Exercise »
Would you return exactly the lines from the top of the data below through the one containing "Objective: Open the", leaving out the pictures?

Dataset section »
○ ○ ○ ○ ○

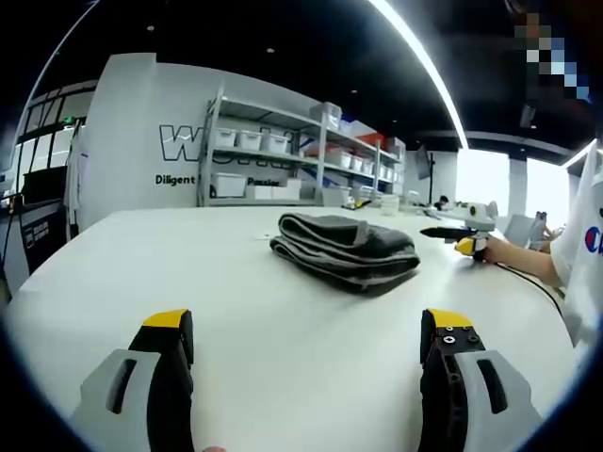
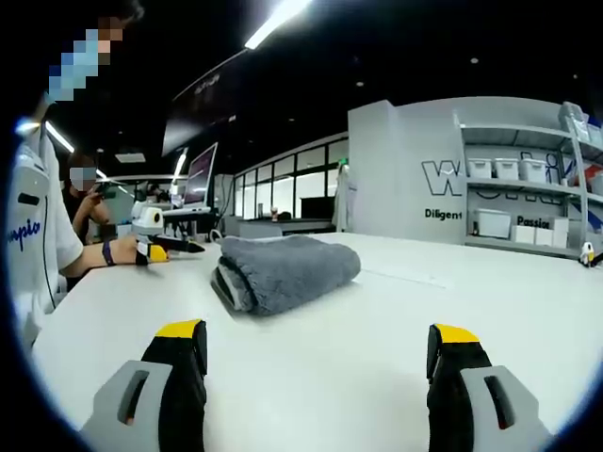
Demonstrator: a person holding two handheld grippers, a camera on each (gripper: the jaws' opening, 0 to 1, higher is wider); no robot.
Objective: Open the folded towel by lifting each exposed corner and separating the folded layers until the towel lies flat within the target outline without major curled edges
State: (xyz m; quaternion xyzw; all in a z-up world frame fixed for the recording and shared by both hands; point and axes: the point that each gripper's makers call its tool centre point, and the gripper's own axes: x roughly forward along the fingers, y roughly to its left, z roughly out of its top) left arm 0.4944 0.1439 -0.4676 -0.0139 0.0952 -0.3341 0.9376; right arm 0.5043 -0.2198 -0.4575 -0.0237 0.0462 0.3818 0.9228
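both grippers, left gripper [image 1: 306, 344] and right gripper [image 2: 316, 356], hover open over the bench [image 1: 236, 292]; pinch only the top layer of the folded towel [image 1: 347, 250] at an exposed corner.

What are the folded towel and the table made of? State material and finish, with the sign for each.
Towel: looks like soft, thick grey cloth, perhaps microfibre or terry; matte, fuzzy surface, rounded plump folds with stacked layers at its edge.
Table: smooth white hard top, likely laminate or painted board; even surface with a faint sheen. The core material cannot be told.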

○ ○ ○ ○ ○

Answer to the problem »
Demonstrator: a person holding two handheld grippers, a camera on each (gripper: the jaws' opening, 0 to 1, higher is wider); no robot.
Objective: Open the folded towel by lifting each exposed corner and separating the folded layers until the towel lies flat within the target outline without major curled edges

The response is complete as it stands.